Grande pompe pour Pompeo

La visite de trois jours du secrétaire d’État américain Mike Pompeo n’est pas passée inaperçue. Certains, comme Darius Rochebin de la RTS, n’en reviennent toujours pas de s’être entretenus avec « un des hommes les plus puissants du monde ». Après l’invitation d’Ueli Maurer par Trump, les deux « démocraties sœurs » resserrent leur collaboration.

Mike Pompeo et Ignazio Cassis. Photo: Ron Przysucha

Mike Pompeo et Ignazio Cassis. Photo: Ron Przysucha

Que ce soit à Washington, lors de la visite du président de la Confédération, dont la méconnaissance de l’anglais amusa le public américain et figure désormais en toutes lettres dans le Livre d’or de la Maison Blanche, ou lors du passage de Pompeo en Suisse, deux préoccupations dominèrent: la politique des bons offices de la Suisse dans le cas de l’Iran et les relations commerciales entre les deux pays.

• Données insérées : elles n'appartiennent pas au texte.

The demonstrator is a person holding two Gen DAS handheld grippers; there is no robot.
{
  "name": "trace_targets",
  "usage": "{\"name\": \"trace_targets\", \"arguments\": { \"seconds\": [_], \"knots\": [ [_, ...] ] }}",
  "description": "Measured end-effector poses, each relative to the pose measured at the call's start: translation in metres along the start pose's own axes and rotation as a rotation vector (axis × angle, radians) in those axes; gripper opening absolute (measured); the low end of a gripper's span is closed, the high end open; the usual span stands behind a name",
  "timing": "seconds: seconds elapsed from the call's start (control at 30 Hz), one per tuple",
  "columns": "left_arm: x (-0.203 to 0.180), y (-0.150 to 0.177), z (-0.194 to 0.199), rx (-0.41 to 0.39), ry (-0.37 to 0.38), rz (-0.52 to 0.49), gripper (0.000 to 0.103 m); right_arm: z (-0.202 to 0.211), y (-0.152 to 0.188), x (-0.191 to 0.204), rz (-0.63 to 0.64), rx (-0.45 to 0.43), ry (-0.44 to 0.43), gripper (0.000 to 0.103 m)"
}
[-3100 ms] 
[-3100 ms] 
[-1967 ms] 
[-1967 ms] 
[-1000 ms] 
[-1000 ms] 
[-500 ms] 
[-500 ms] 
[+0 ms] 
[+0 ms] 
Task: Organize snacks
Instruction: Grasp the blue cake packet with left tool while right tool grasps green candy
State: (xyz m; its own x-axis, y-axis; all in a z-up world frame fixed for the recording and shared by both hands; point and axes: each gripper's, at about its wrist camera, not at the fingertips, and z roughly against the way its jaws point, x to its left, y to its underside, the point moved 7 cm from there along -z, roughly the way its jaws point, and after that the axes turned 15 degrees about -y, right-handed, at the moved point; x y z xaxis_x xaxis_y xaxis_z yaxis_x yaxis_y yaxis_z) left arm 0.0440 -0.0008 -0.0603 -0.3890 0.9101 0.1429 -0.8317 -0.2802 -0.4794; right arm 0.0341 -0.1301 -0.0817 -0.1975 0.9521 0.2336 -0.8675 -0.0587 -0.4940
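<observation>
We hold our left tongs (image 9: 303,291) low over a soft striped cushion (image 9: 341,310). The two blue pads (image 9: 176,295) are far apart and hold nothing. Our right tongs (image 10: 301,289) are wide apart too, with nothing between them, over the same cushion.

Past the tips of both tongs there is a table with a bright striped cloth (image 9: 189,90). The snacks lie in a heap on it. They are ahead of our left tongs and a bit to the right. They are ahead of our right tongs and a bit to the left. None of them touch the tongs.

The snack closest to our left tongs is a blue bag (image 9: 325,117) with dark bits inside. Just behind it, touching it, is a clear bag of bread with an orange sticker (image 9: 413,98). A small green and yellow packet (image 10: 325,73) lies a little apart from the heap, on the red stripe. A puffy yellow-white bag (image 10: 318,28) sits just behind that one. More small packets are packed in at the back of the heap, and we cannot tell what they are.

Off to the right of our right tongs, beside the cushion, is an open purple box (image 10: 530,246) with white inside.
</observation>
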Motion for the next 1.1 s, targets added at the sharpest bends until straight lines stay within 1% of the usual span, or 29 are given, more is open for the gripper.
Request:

C’est en quelque sorte un précipité des bons offices que l’on a pu voir. Car si cette politique se fait généralement au nom de la promotion de la paix et de la démocratie, il n’est pas interdit d’en tirer quelques profits au passage. Fin décembre 2018, le Conseil fédéral présentait un rapport sur les bons offices. Il y rappelait que: « La Suisse utilise les instruments des bons offices dans le traitement des crises et des conflits. Ils sont le reflet de sa tradition et de sa volonté d’aider les personnes en détresse et de promouvoir la paix dans le monde. La Suisse jouit sur son territoire et à l’étranger d’une réputation de médiatrice digne de confiance. » Tout en rappelant en conclusion que: « Les bons offices de la Suisse apportent une réelle valeur ajoutée. Ils servent l’image de la Suisse. Ses activités de facilitation de dialogue et de médiation lui permettent de se profiler au niveau international, ce qui lui vaut de la bienveillance et lui ouvre des portes, également dans d’autres domaines de la politique extérieure. » C’est, bien sûr, surtout de politique commerciale extérieure qu’il s’agit.

Baffe et main tendue

Trois instruments peuvent être mis au service de la politique des bons offices: l’accueil de conférences ou de négociations de paix, la facilitation de dialogue et la médiation et enfin le mandat de puissance protectrice, où la Suisse assure les tâches diplomatiques d’un des États en conflit. Le cas le plus connu fut celui de Cuba, où l’ambassade suisse accueillit de 1961 à 2015, une « section des intérêts américains » formée de fonctionnaires US. En Iran, depuis la révolution islamique et la crise des otages (1979), la Suisse prend directement en charge la représentation des intérêts américains.

Mike Pompeo, qui fait partie des « faucons », n’a jamais fait mystère de ses conceptions en matière de refoulement de l’influence de l’Iran dans la région moyenne-orientale. Il veut obtenir l’effondrement du régime des mollahs par un blocus du pays. Cette ligne dure est actuellement utilisée par Trump, dont on connaît la manière de faire bouger les lignes: une baffe, une main tendue, deux baffes, une main tendue, trois baffes, etc. Avec tous les risques de dérapage que cela implique.

Pompeo est le plus souvent du côté de la gifle, la Suisse du côté de la main tendue, mais la stratégie est américaine. Ignazio Cassis a bien essayé, timidement, de dire que les sanctions appliquées à l’Iran pénalisaient surtout sa population, ce qui est vrai, Pompeo est resté de marbre. Il faut affamer l’Iran pour que le régime soit placé devant le choix impossible du beurre ou des canons. À moins que l’Iran ne revienne à un comportement « normal » selon le secrétaire d’État, autrement dit qu’il se soumette à la volonté impérialiste américaine.

Bons comptes et bons offices

Cette collaboration helvétique facilite les choses sur un autre plan. Les liens commerciaux avec les États-Unis sont anciens et importants. La Suisse, malgré sa taille, est le septième investisseur aux USA et ceux-ci sont le deuxième partenaire commercial du capitalisme helvétique. 500 entreprises suisses sont établies aux États-Unis et le commerce bilatéral (biens et services) s’élève à près de 120 milliards de francs. L’idée d’un accord de libre-échange entre les deux pays – après l’échec d’une première tentative en 2006, dû à l’opposition des paysans helvétiques – refait donc surface.

Mais les dirigeants de ces deux pays ne sont pas que d’épouvantables matérialistes préoccupés par le seul bruit de leur tiroir-caisse. Ce sont aussi des valeurs politiques qui les rassemblent. Comme l’a expliqué le chrétien, conservateur et républicain (dans l’ordre, précise-t-il) Mike Pompeo, la Suisse est un « partenaire parfait » partageant une « vision semblable de la manière dont le monde devrait fonctionner ». Plus qu’inquiétant, non?